Sprechen Patienten mit Migräne schlecht auf NSAIDs oder Triptane an, sah es bislang eher düster aus. Künftig stehen Neurologen Antikörper zur Verfügung. In Europa ist bereits das zweite Molekül kurz vor der Zulassung, und ein drittes wird bald folgen.
Etwa acht Millionen Menschen leiden in Deutschland unter Migräne. Was bei der Erkrankung tatsächlich passiert, ist nach wie vor unklar. Neurologen haben u.a. die vaskuläre Hypothese entwickelt: Blutgefäße erweitern sich und sorgen für Beschwerden. Bei der Übererregbarkeitshypothese soll es im Gehirn zu Depolarisationen, also zum Abbau von Membranpotenzialen kommen. Und die Hypothese neurogener Entzündungen beruht auf der Tatsache, dass beim Migräneanfall entzündungsvermittelte Botenstoffe nachweisbar sind. Dazu gehört das Calcitonin Gene-Related Peptide (CGRP), ein Neuropeptid mit bislang nicht vollständig untersuchten Eigenschaften. Bekannt ist seine gefäßerweiternde Wirkung. Es kommt in zwei ähnlichen Formen, nämlich α-CGRP und β-CGRP, vor.

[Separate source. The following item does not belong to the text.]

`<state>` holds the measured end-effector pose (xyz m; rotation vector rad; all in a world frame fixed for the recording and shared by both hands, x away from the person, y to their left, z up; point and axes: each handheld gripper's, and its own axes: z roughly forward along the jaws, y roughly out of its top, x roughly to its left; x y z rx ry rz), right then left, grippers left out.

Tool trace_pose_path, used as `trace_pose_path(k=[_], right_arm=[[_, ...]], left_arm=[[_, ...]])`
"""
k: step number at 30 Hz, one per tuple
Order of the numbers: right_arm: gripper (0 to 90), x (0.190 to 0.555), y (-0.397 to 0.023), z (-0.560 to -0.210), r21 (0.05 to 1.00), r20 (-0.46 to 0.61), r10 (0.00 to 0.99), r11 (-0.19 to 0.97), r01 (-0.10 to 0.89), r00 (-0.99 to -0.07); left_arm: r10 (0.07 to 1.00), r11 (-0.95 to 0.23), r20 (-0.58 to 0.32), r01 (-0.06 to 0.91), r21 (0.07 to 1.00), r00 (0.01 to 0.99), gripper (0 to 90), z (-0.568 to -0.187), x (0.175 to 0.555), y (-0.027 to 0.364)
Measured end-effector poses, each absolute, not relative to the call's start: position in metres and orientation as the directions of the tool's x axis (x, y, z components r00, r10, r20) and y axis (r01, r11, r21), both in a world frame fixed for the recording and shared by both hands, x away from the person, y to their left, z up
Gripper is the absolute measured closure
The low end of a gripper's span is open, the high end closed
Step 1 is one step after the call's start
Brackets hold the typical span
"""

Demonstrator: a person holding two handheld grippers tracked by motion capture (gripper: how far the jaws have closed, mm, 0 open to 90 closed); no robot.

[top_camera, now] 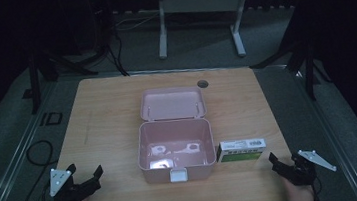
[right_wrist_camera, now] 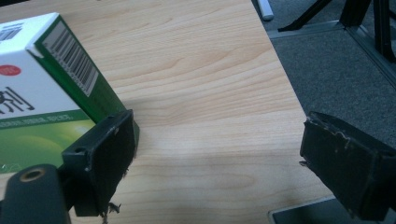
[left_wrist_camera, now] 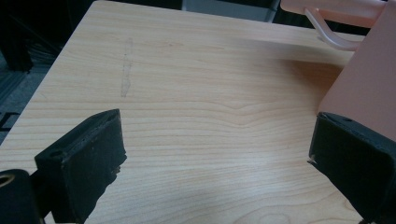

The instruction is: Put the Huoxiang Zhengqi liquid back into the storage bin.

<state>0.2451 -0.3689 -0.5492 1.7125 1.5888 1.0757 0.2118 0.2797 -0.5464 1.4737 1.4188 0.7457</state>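
- High view: wooden table (top_camera: 106, 103) with a pink box (top_camera: 176, 151) at centre, lid (top_camera: 172, 102) hinged back flat toward 12 o'clock, white latch tab (top_camera: 178, 175) on the near wall at 6.
- Inside the pink box: a few pale, shiny items on the floor; too blurred to identify.
- Green-and-white carton (top_camera: 241, 150) lies on its long side just beside the box's 3 o'clock wall, near the table's right edge.
- Left gripper (top_camera: 85, 179) at 7 o'clock of the table, held in a hand, jaws apart, nothing between them. Grey plate on top, cable trailing off to the left.
- Right gripper (top_camera: 277, 163) at 5 o'clock, jaws apart and empty, just short of the carton's near right corner.
- Left gripper view: bare wood between the jaws; pink box wall at 2 o'clock, behind the right-hand jaw.
- Right gripper view: carton at 9–10 o'clock, barcode end facing the camera, its green side right against the left-hand jaw; contact unclear. Table edge and grey floor (right_wrist_camera: 336, 74) at 2 o'clock.
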Motion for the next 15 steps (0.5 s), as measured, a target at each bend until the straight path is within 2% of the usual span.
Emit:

Deutliche Verringerung der Krankheitstage
Wie DocCheck berichtet hat, gehören monoklonale Antikörper, die gegen CGRP oder seinen Rezeptor eingesetzt werden, zu den neuesten Strategien der Migränetherapie. Bereits im Juli erhielt Erenumab (Aimovig®) von Novartis bzw. Amgen eine Zulassung der European Medicines Agency (EMA). Am 20. September hat der zuständige Ausschuss für Humanarzneimittel auch ein positives Votum zu Eli Lillys Wirkstoff Galcanezumab (Emgality®) abgegeben. Basis sind die Phase-III-Studien Evolve-1, Evolve-2, und Regaine.
Der Hersteller hat insgesamt 1.780 Patienten mit episodischer und 1.117 Patienten mit chronischer Migräne eingeschlossen. Nach sechs Monaten verringerten sich die Krankheitstage bei episodischer Migräne um 1,9 Tage pro Monat. Bei chronischer Migräne waren es zwei Tage weniger pro Monat. Als Vergleich dienten Placebos. Die EMA nennt als wichtigste Nebenwirkungen Schmerzen und Reaktionen an der Injektionsstelle. Schwindel und Obstipation kamen hinzu. Beide Antikörper unterscheiden sich vor allem auf molekularer Ebene: Während Galcanezumab direkt das Calcitonin Gene-Related Peptide abfängt, inaktiviert Erenumab den zugehörigen Rezeptor.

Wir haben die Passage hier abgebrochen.